L’ultra-droite identitaire n’est pas en reste. Elle serait également mobilisée. Et invite également la population à des soulèvements violents. Les services du renseignement ont notamment pu lire surleur site : « La France est une cocotte-minute […] Ce gouvernement macronien a-t-il conscience des sommes de haine et de colère qui s’accumulent ? […] Que les comportements collectifs pourraient se déchaîner contre lui avec toute la brutalité d’une mutinerie sanglante ? » Au-delà de la mouvance de l’extrême-gauche, l’ensemble des travailleurs actifs ou récemment mis au chômage entendent occuper de nouveau l’espace public pour protester contre la gestion sanitaire criminelle du gouvernement Macron, contre l’explosion du chômage, la détérioration des conditions sociales. L’après-confinement s’annonce mouvementé. La note confidentielle des services du renseignement sur le « suivi de l’impact du Covid-19 en France précise que les syndicats n’accepteront pas un retour à la situation d’avant crise car celle-ci a démontré les limites du néo-libéralisme », écrit BFMTV sur son site d’information.
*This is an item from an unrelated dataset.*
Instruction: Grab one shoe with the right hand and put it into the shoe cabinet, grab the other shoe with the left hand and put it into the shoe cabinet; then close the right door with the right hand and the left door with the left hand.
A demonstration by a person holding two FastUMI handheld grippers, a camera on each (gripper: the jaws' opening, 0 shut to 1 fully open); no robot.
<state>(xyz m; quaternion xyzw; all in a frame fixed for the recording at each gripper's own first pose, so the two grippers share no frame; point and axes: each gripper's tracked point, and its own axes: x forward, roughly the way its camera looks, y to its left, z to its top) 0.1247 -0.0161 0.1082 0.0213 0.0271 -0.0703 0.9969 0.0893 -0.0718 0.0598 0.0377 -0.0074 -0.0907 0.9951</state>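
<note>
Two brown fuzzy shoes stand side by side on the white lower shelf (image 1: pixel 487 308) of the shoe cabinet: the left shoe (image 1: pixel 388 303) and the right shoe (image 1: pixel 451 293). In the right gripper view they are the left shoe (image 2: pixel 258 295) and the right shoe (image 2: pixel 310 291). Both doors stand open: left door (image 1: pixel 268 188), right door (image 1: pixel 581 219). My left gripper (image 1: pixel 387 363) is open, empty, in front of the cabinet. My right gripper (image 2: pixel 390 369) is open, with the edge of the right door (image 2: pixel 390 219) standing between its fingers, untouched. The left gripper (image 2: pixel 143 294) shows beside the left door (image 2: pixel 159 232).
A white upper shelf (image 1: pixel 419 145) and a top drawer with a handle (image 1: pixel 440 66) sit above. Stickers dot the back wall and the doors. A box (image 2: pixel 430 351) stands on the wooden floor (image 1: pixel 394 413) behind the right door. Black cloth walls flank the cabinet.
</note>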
Du côté de l’Italie, la même crainte s’est emparée du pouvoir. Les services secrets italiens ont présenté au gouvernement Conte un rapport sur les possibles révoltes sociales et rébellions spontanées dans le Sud du pays consécutivement à l’écroulement du système de santé et à la dégradation des conditions de vie des habitants. Comme l’indique Dagospia, un hébergeur d’informations italien, « Les parkings abusifs, les contrebandiers, les trafiquants de drogue, en ce qui concerne l’économie illégale, mais également la part importante de travailleurs illégaux (caissiers, paysans, barmans, serveurs) employés dans des entreprises maintenant obligées de fermer, ne sauront bientôt plus comment joindre les deux bouts ». « Sur Facebook, les italiens de Sicile ne mâchent pas leurs mots et appellent au pillage des magasins ». « Les travailleurs non déclarés, qui selon les données de 2019 étaient au nombre de 3,7 millions, se retrouvent sans ressource et vivent actuellement sur leurs économies ». « La question que se posent maintenant les analystes des services de renseignement est de savoir combien de temps peuvent se débrouiller ces quatre millions de citoyens sans gagner d’argent » ? Cette dernière interrogation se pose pour tous les pays où domine l’économie informelle et marchande, l’absence d’assurance chômage, de protection sociale, notamment dans le secteur privé, comme l’Algérie et d’autres pays sous-développés.